» **INSTRUCTIONS TO FOLLOW**
Please copy exactly the lines from the top of the data through the line containing "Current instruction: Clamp", and nothing else.

Dataset entries:
Content starts
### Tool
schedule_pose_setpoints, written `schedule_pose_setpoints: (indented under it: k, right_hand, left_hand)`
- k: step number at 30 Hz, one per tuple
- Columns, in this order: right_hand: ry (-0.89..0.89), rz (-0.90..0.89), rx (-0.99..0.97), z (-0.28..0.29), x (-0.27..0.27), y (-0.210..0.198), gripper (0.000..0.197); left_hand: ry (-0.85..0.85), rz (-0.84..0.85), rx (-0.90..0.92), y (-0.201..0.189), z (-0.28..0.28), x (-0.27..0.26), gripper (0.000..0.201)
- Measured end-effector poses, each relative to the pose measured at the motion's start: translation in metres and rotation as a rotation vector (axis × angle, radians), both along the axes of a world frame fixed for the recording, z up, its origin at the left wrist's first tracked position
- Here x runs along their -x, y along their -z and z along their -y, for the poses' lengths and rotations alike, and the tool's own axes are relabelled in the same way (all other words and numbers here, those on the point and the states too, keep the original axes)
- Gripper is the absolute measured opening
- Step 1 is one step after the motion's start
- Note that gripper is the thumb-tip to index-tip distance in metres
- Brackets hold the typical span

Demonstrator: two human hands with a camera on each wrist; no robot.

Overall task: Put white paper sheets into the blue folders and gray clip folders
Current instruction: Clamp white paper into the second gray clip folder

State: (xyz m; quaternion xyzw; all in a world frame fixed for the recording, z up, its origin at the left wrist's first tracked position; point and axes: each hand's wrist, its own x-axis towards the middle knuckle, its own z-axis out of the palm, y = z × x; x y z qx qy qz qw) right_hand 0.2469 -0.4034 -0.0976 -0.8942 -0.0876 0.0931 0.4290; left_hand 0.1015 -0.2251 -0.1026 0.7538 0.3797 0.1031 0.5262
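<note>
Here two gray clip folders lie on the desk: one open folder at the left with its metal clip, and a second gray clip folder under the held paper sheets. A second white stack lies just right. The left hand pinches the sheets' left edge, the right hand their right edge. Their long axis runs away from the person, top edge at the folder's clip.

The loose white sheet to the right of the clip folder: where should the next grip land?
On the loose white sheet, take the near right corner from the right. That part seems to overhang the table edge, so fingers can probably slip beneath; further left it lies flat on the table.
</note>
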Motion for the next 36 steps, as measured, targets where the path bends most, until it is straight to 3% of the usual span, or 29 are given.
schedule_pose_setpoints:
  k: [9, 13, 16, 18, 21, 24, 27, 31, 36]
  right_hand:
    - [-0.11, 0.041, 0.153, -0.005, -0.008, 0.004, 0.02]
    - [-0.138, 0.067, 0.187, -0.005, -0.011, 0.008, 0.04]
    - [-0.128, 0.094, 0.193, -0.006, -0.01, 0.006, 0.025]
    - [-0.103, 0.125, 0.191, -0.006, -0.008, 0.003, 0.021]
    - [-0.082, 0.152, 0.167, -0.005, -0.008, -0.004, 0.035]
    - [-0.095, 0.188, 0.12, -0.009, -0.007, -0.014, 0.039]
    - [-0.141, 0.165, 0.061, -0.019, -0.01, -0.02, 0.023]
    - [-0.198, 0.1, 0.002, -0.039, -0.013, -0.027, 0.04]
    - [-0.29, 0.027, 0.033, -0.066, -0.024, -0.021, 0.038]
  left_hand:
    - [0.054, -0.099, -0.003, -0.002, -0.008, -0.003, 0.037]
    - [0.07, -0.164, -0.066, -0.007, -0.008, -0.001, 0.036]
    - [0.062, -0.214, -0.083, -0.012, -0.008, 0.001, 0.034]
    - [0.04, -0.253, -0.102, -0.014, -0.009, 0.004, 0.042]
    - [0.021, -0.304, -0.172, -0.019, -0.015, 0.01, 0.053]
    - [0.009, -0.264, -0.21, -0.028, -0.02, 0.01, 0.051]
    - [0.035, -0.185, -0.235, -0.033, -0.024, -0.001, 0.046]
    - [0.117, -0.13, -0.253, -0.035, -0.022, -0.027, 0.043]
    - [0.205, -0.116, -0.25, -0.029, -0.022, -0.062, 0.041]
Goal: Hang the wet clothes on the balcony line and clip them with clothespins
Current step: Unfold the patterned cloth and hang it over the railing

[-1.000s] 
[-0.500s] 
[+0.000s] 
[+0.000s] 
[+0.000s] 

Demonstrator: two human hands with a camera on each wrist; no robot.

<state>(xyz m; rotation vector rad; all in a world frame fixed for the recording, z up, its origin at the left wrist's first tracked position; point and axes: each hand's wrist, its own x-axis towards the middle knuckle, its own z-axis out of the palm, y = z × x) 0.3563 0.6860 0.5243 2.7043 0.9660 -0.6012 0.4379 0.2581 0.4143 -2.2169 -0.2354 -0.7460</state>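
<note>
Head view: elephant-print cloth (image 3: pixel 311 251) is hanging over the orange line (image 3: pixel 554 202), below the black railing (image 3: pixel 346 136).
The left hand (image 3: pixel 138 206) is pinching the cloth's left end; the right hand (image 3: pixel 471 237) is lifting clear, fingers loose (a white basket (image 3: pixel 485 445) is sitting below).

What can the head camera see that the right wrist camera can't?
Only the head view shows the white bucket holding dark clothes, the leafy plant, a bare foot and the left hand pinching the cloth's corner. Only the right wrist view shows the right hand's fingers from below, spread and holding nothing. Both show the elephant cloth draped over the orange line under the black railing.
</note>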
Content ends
» **RESULT OF THE EXERCISE**
### Tool
schedule_pose_setpoints, written `schedule_pose_setpoints: (indented under it: k, right_hand, left_hand)`
- k: step number at 30 Hz, one per tuple
- Columns, in this order: right_hand: ry (-0.89..0.89), rz (-0.90..0.89), rx (-0.99..0.97), z (-0.28..0.29), x (-0.27..0.27), y (-0.210..0.198), gripper (0.000..0.197); left_hand: ry (-0.85..0.85), rz (-0.84..0.85), rx (-0.90..0.92), y (-0.201..0.189), z (-0.28..0.28), x (-0.27..0.26), gripper (0.000..0.201)
- Measured end-effector poses, each relative to the pose measured at the motion's start: translation in metres and rotation as a rotation vector (axis × angle, radians), both along the axes of a world frame fixed for the recording, z up, its origin at the left wrist's first tracked position
- Here x runs along their -x, y along their -z and z along their -y, for the poses' lengths and rotations alike, and the tool's own axes are relabelled in the same way (all other words and numbers here, those on the point and the states too, keep the original axes)
- Gripper is the absolute measured opening
- Step 1 is one step after the motion's start
- Note that gripper is the thumb-tip to index-tip distance in metres
- Brackets hold the typical span

Demonstrator: two human hands with a camera on each wrist; no robot.

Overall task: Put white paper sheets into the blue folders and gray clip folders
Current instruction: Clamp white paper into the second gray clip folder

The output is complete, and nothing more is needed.